London for me is a ‘walk around’ type of city. You’ll benefit from more sightseeing and it’s all connected somehow so you start your day in one location and end up covering quite a lot. I highly recommend you walk up and down Oxford street, not only for the shops, but for the architecture. Same goes for Mayfair, stand back and admire the glory of old London, the iconic cab, phone booth and red bus, the swanky storefronts and the well to do.



As much as I’m in awe of the British high society and old gentlemen manners, I am also a major hippie, and I found my haven at Camden. Do not, I repeat, DO NOT miss out on the chance to chill in this town and discover their market which is an array of vintage shops, it was my personal shopping heaven.


If you’re looking for a picturesque street then head to Notting Hill after you’ve walked in Portobello Market, you’ll be in a symmetrical daze.


I was in a mood to take my British experience further, so I had booked tickets to the Medieval Banquet which is a three course dinner at the St. Katharine Docks in a space that mimics the middle ages. A king, court jesters, wenches serving ale, the works. We even had to drink our soup, no spoons allowed! The table setup wasn’t private, and the food was to share, so you’d get the chance to meet people from all over the world which was pretty cool. The dinner ended with a party, can you spot me dancing?


One thing I love to take advantage of when I travel is the abundance of green spaces. Whether it’s Hyde Park or St. James Park, we were stopping almost daily for a breather, for chilling on the grass, smelling the clean air, and even having a little picnic.



We also went outside of central London and visited Chelsea, it’s much calmer than the city, and you’d be amazed at the stores you’ll find there, like artisanal chocolates or tailors for ‘gentry’ promoting that men always look their best.


Back in London I had to go across many blocks to be able to capture the London Eye and give the skyline justice. This juxtaposition of historical monuments with recent additions and nature, all reflect what London is about.

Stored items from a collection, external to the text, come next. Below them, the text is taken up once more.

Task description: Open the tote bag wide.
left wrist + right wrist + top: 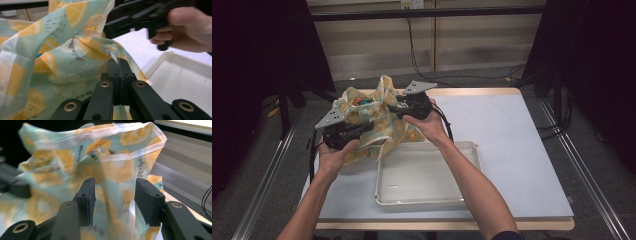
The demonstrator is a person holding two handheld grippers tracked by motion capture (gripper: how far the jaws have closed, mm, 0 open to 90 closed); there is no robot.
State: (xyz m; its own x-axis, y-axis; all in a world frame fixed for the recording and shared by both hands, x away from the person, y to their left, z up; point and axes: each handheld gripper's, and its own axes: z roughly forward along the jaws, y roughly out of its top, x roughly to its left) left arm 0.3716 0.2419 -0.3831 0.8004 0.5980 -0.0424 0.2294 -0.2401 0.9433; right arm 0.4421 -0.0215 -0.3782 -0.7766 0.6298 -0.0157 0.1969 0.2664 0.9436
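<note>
Dark-curtained room, grey floor, cables trailing behind; pale blue table (pixel 512 150) with wooden edge, metal rails either side. White tray (pixel 427 175) near front edge, beside the bag. Lemon-print bag (pixel 377 120) at table's far left corner, mouth up, something orange and blue inside. Left gripper (pixel 120 65) clamped shut on a fold of bag wall. Right gripper (pixel 113 200) jaws apart, bag edge between them, not pinched. Risks: thin slick film slipping from left pinch if pulled hard; right closing on a double layer and sealing the mouth; bag tipping, contents spilling short of tray.
</note>
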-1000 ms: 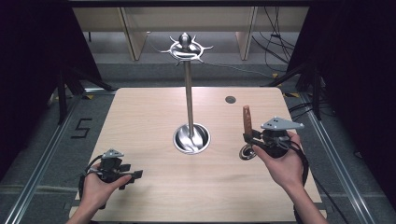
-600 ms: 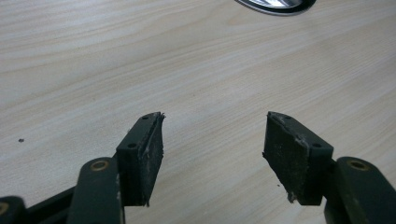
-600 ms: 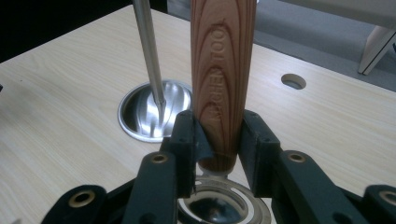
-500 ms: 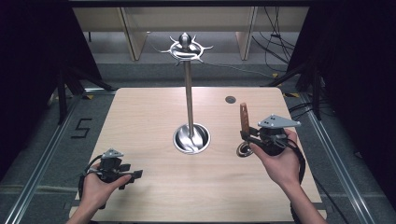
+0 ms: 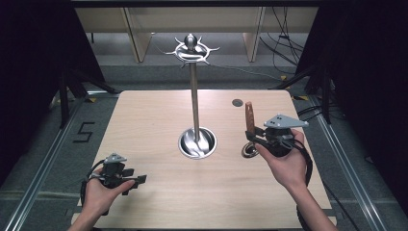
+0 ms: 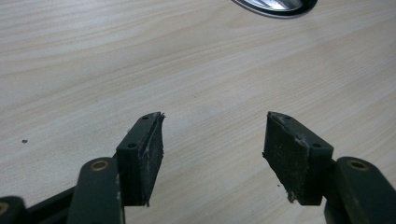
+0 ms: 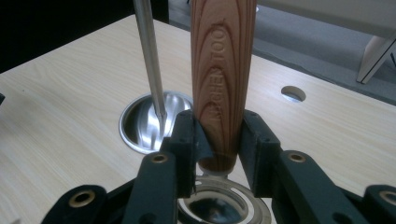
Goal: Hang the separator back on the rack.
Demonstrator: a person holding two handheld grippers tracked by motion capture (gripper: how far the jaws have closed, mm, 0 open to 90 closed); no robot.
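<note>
Holding our right gripper [image 5: 253,136] tight on a wooden handle [image 7: 223,70], upright beside the stand [image 5: 194,96], our left gripper [image 6: 212,156] wide open over the table [image 5: 144,125].

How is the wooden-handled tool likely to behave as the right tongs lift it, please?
The wooden-handled tool looks rigid, so it should not flop. Its metal ring end hangs below the right tongs, so it is probably bottom-heavy. The smooth, rounded handle might twist or slip in the grip.

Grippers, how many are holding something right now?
1. The right gripper, near the table's right edge, is clamped on the wooden handle of a kitchen tool standing upright. The left gripper, low at the front left, is open over bare table.
</note>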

As expensive as the dinner theater and entrance fees to pretty much everything is, the museums (most of them) were completely free of charge, except a small suggested fee you may pay if you want at the door. I spent so much time roaming around Trafalgar Square, inside the National Gallery, Science museum and Victoria and Albert museum, I was in a historical daze.




Then of course there is China Town that stays up well into the night, so we walked around post dinner when everything else was closing.


We made it a point to also head out of the central city to Greenwich to stand on the meridian, and stumbled upon the historic Cutty Sark ship, and lucky for us there was a festival featuring a live band, and it was a good stop during our long journey to reach the observatory. During our walk we crossed the Greenwich Park, a vast space of yellow greens until we finally ticked off this goose bump rendering moment off our bucket list.



Shoreditch is a hub for business and trade, and once you come close you find that it is also rich in culture and tradition, although it has a total different vibe than other areas. One of the major stops we made was at Skygarden (booking is required weeks in advance) where we saw the city from this high structure and when we were done admiring the urban fabric, we went back indoors to chill and have a drink at the literal garden in the sky.



We also visited Arsenal and Chelsea stadiums, the Churchill War Rooms, and every cathedral and monument a tourist usually makes sure to cover. As I had mentioned in my introduction, no amount of description will do London justice, and those who fall in love with it have every right to. I am currently under the spell of London, and as I return from each journey, I leave a part of me there as well as finding a bit of myself and bringing it back with me. Each has a personal view of London, and for me it lived up to my expectations of ancient glory, and I was pleasantly surprised at the hidden laid back side to it, which I will be sharing more of at a later stage (you will love my next travel post so stay tuned).

London you have been great, and I fully intend to return soon!